— Task description —
In the records below, find the line that contains "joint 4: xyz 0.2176" and the line that contains "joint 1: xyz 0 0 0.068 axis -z", then retype exactly those two lines and every line between them.

(Dataset entries)
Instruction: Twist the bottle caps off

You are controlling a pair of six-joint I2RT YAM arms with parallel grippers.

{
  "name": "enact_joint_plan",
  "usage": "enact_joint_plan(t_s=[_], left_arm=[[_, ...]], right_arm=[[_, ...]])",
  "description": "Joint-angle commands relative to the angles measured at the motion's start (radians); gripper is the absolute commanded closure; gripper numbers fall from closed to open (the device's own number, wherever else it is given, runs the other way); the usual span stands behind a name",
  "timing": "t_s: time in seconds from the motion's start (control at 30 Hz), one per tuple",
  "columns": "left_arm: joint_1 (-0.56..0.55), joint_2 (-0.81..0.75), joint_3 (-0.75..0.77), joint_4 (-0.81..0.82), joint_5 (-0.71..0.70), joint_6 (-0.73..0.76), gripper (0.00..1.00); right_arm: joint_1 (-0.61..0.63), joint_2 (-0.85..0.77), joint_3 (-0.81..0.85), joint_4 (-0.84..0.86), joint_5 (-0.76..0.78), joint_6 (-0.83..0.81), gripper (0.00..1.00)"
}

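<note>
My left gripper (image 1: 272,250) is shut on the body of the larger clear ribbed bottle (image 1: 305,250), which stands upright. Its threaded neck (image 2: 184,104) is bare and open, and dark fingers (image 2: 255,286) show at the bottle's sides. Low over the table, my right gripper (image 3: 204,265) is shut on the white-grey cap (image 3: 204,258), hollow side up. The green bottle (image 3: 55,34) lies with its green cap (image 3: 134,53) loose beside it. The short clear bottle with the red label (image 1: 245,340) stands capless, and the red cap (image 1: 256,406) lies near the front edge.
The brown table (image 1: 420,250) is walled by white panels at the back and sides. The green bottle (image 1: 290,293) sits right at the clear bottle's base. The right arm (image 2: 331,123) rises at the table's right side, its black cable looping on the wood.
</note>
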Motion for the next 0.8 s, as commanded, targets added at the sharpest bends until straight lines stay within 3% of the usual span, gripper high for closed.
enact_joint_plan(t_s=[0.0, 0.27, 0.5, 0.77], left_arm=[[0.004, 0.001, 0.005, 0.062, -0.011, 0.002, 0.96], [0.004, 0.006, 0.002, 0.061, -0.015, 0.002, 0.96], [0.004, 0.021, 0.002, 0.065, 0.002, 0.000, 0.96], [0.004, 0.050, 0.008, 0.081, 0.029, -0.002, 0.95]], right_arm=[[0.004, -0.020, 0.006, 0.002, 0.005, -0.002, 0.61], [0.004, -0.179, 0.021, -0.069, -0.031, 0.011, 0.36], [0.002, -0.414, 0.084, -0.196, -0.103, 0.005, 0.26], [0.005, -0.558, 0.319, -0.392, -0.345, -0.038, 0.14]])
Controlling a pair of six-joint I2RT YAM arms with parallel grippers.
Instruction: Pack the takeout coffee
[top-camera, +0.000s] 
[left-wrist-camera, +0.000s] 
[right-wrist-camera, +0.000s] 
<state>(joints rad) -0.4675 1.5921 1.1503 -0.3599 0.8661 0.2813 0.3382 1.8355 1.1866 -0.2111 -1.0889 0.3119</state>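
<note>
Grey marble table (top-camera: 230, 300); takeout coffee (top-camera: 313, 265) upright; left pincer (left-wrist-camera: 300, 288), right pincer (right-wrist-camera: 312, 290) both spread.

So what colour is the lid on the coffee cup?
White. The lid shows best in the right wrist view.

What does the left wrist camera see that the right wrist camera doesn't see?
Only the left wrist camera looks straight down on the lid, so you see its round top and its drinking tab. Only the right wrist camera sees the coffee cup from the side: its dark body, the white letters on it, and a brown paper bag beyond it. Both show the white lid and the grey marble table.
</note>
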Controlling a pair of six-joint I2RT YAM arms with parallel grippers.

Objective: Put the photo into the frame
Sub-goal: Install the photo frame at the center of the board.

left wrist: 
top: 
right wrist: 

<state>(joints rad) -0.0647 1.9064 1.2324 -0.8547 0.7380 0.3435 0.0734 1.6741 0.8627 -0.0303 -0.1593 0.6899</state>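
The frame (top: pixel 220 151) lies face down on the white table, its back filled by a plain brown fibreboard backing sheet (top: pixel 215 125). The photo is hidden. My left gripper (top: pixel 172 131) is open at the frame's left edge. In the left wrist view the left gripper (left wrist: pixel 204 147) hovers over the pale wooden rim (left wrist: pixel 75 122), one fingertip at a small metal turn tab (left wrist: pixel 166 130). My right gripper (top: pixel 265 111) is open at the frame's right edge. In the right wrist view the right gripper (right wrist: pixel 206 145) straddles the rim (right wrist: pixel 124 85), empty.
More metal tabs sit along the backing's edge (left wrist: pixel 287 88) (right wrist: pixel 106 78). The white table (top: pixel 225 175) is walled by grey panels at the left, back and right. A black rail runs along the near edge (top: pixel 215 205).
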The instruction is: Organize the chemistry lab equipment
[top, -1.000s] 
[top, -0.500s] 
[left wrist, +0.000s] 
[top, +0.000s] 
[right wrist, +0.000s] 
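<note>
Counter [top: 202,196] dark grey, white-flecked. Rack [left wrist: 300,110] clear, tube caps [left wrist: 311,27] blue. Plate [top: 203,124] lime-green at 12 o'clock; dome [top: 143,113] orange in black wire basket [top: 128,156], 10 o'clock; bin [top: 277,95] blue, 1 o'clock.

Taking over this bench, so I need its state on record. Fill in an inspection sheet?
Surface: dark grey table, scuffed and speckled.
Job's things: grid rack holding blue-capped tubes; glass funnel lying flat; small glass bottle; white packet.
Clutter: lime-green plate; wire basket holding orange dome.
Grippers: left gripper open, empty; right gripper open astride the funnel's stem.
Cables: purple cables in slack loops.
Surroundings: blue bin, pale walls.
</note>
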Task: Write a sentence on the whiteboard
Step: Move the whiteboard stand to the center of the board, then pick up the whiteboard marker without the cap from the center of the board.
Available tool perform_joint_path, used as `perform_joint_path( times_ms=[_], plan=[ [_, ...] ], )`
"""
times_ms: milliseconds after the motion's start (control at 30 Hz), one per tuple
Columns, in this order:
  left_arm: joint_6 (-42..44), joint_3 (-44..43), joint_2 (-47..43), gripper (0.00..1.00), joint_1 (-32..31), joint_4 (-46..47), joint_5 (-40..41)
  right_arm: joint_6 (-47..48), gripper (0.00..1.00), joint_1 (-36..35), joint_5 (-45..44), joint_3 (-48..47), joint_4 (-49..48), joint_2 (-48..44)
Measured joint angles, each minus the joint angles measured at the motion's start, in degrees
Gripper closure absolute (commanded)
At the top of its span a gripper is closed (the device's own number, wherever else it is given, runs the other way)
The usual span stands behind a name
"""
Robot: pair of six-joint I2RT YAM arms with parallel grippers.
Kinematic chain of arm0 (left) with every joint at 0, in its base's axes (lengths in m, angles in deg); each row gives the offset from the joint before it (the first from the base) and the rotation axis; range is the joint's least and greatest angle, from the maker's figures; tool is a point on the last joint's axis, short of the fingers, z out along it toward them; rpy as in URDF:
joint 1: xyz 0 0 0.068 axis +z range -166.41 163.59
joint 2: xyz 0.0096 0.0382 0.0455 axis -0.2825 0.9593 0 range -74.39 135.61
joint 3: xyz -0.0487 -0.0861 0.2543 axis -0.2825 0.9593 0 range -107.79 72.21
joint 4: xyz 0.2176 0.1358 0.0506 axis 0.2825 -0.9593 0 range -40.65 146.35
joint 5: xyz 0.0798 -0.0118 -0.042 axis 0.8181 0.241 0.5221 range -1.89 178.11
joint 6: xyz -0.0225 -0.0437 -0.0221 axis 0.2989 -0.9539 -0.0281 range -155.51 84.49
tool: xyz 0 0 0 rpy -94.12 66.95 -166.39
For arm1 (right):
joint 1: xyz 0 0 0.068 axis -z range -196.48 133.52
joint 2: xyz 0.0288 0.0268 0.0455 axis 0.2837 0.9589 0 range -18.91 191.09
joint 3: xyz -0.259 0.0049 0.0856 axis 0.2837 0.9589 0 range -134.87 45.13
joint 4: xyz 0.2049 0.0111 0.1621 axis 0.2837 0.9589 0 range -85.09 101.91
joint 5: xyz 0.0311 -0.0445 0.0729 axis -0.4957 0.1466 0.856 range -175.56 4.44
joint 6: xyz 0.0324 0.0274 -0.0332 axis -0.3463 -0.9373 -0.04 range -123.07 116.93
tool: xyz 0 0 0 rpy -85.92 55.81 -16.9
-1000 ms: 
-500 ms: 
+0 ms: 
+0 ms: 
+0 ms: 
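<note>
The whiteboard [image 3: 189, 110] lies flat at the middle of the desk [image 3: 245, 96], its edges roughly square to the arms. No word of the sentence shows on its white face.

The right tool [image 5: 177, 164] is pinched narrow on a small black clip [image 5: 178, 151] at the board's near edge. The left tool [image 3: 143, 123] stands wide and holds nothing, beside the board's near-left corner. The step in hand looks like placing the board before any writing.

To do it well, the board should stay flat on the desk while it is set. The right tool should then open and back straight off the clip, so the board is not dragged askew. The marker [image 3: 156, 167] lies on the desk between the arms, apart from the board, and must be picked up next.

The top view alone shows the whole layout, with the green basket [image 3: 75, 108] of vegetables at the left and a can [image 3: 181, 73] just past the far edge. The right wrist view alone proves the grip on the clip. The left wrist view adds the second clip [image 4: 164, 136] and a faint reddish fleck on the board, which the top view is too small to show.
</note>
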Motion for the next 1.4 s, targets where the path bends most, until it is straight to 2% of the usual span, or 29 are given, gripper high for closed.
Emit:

— Reply to the task —
joint 4: xyz 0.2176 0.1358 0.0506 axis 0.2825 -0.9593 0 range -40.65 146.35
joint 5: xyz 0.0798 -0.0118 -0.042 axis 0.8181 0.241 0.5221 range -1.89 178.11
joint 6: xyz -0.0225 -0.0437 -0.0221 axis 0.2989 -0.9539 -0.0281 range -155.51 84.49
tool: xyz 0 0 0 rpy -94.12 66.95 -166.39
For arm1 (right):
joint 1: xyz 0 0 0.068 axis -z range -196.48 133.52

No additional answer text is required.